Task description:
Your copy should match the listing word for word, apart from the pictures, which are left out.

Data extract:
= Beginning of Section =

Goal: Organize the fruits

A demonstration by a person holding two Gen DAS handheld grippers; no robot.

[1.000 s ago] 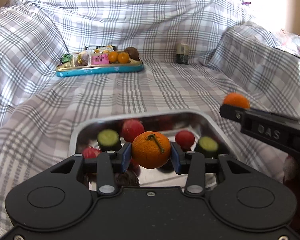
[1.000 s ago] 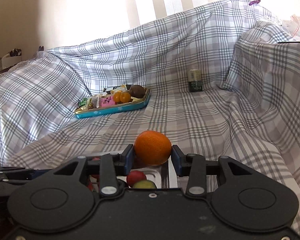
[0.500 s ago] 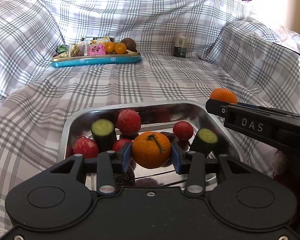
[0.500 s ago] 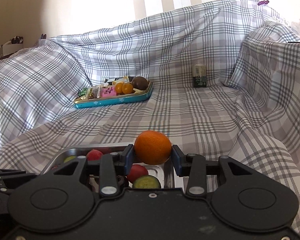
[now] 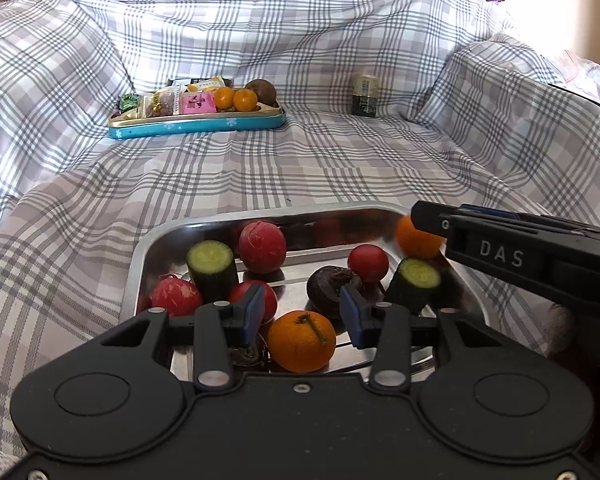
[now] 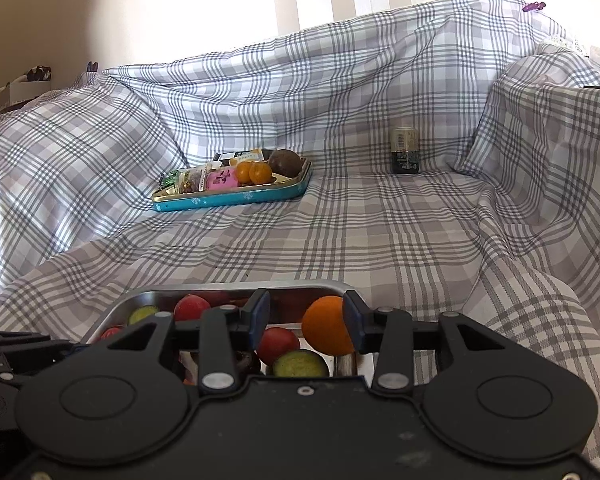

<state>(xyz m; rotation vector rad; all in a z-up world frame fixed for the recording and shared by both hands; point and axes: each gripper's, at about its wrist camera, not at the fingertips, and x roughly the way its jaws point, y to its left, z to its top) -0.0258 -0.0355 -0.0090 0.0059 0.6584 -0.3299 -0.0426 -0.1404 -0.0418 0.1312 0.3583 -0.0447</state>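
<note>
A steel tray [image 5: 148, 248] lies on the plaid cover and holds red fruits, cucumber pieces and a dark fruit. My left gripper [image 5: 302, 314] is open just above the tray; an orange with a stem [image 5: 301, 341] lies free in the tray below its jaws. My right gripper [image 6: 304, 320] is open over the tray's right end [image 6: 332, 286]; a second orange [image 6: 327, 331] rests against its right pad, apart from the left one. The right gripper also shows in the left wrist view [image 5: 424, 216] with that orange [image 5: 416, 240].
A blue tin tray [image 5: 196, 126] with sweets, two small oranges and a brown fruit sits at the back of the sofa. A dark can [image 5: 365, 94] stands to its right. Plaid cushions rise at the left, back and right.
Both grippers have lowered toward the steel tray and opened. The left one has let its orange drop into the tray; the right one has released its grip on the second orange.
</note>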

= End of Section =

Output of the task:
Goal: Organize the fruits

A demonstration by a person holding two Gen DAS handheld grippers; no robot.

[1.000 s ago] 
[1.000 s ago] 
[0.500 s ago] 
[0.500 s ago] 
[now] 
[now] 

<state>(xyz m; rotation vector rad; all in a z-up world frame fixed for the recording and shared by both hands; point and axes: each gripper's, at about its wrist camera, not at the fingertips, and x roughly the way its jaws point, y to its left, z to its top) -0.0258 -0.0355 -0.0090 0.0059 0.6584 -0.3299 -0.0426 -0.1404 -0.0418 0.1312 0.3583 -0.0447</state>
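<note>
A steel tray [image 5: 148, 248] lies on the plaid cover and holds red fruits, cucumber pieces and a dark fruit. My left gripper [image 5: 302, 314] is open just above the tray; an orange with a stem [image 5: 301, 341] lies free in the tray below its jaws. My right gripper [image 6: 304, 320] is open over the tray's right end [image 6: 332, 286]; a second orange [image 6: 327, 331] rests against its right pad, apart from the left one. The right gripper also shows in the left wrist view [image 5: 424, 216] with that orange [image 5: 416, 240].
A blue tin tray [image 5: 196, 126] with sweets, two small oranges and a brown fruit sits at the back of the sofa. A dark can [image 5: 365, 94] stands to its right. Plaid cushions rise at the left, back and right.
Both grippers have lowered toward the steel tray and opened. The left one has let its orange drop into the tray; the right one has released its grip on the second orange.
</note>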

This exercise has been fully answered.